Divination by the Qurʼan


This single sheet of a Fal-i Qurʼan lays out in rhyming Persian distichs (couplets) the means of fal (divination) by letters selected at random when opening to a page of the Qurʼan. This folio originally was included at the end of a Safavid Persian Qurʼan, immediately after the last surah (chapter), Surat al-Nas, and a closing prayer on behalf of the Prophet and his family. The layout of the divination text, the script, and the remaining original illumination in the text frame are typical of fals placed at the end of Qurʼans made in Shiraz or Qazvin during the second half of the 16th century. The pasting of the rectangular bands in two vertical columns, as well as the illumination running around the text frame, may be a form of censorship by the Sunni Ottomans, perhaps at the request of Sultan Ahmed III (r. 1703–30), whose tugra (royal emblem) appears on the folio’s verso. The pasted bands in the right vertical column hide individual letters of the alphabet, beginning with the letter lam (l), from which a poetical divination was extracted. The poetical prognostication remains, while the letters themselves have been concealed.

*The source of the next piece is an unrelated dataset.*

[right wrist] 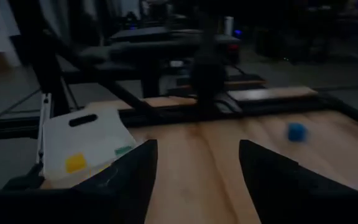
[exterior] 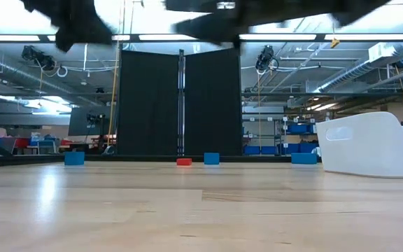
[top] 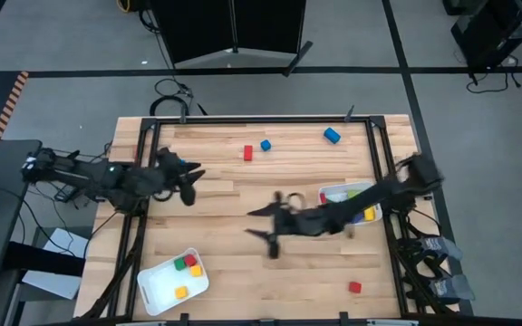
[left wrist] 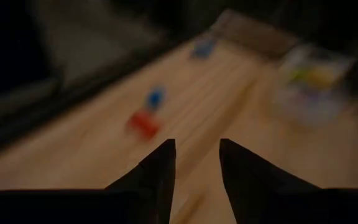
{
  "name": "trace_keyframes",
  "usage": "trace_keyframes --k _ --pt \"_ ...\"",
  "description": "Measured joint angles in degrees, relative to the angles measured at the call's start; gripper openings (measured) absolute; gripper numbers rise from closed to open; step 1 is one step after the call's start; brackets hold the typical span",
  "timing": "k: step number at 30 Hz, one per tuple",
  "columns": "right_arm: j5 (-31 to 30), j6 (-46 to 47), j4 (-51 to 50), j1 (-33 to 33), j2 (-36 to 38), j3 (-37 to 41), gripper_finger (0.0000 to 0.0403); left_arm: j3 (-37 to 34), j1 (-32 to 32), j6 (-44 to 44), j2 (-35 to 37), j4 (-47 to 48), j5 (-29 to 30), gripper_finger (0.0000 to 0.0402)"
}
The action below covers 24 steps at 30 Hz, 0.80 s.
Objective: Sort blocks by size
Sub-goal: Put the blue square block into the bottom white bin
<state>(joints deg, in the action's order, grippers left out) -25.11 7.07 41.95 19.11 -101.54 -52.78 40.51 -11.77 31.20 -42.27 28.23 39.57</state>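
Observation:
A red block (top: 248,152), a small blue block (top: 265,145) and a blue cylinder (top: 332,135) lie on the far part of the table. Another red block (top: 355,287) lies near the front right. My left gripper (top: 191,185) is open and empty above the table's left side; its wrist view (left wrist: 196,163) looks toward the red block (left wrist: 143,123) and the blue block (left wrist: 156,98). My right gripper (top: 256,224) is open and empty above the table's middle, its fingers spread wide in its wrist view (right wrist: 197,168).
A white tray (top: 152,283) at the front left holds red, green and yellow blocks. A second white tray (top: 332,192) at the right, partly under my right arm, holds several coloured blocks. A dark metal frame (top: 370,136) runs along the table's edges.

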Motion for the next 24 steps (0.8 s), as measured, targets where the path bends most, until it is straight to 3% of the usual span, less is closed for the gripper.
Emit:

This fragment must have been the third folio of the original divination text. The title and the first two pages (containing the letters alif through kaf) of the fal do not survive. Although divination by the Qurʼan appears largely in a Safavid Shiite context, examples of fals by means of the Qurʼan also appear in Sunni Ottoman artistic traditions during the latter part of the 16th century. The reason prognostication by the Qurʼan has largely been seen as a Shiite phenomenon is that the practice is often attributed to 'Ali, the son-in-law of the Prophet Muhammad.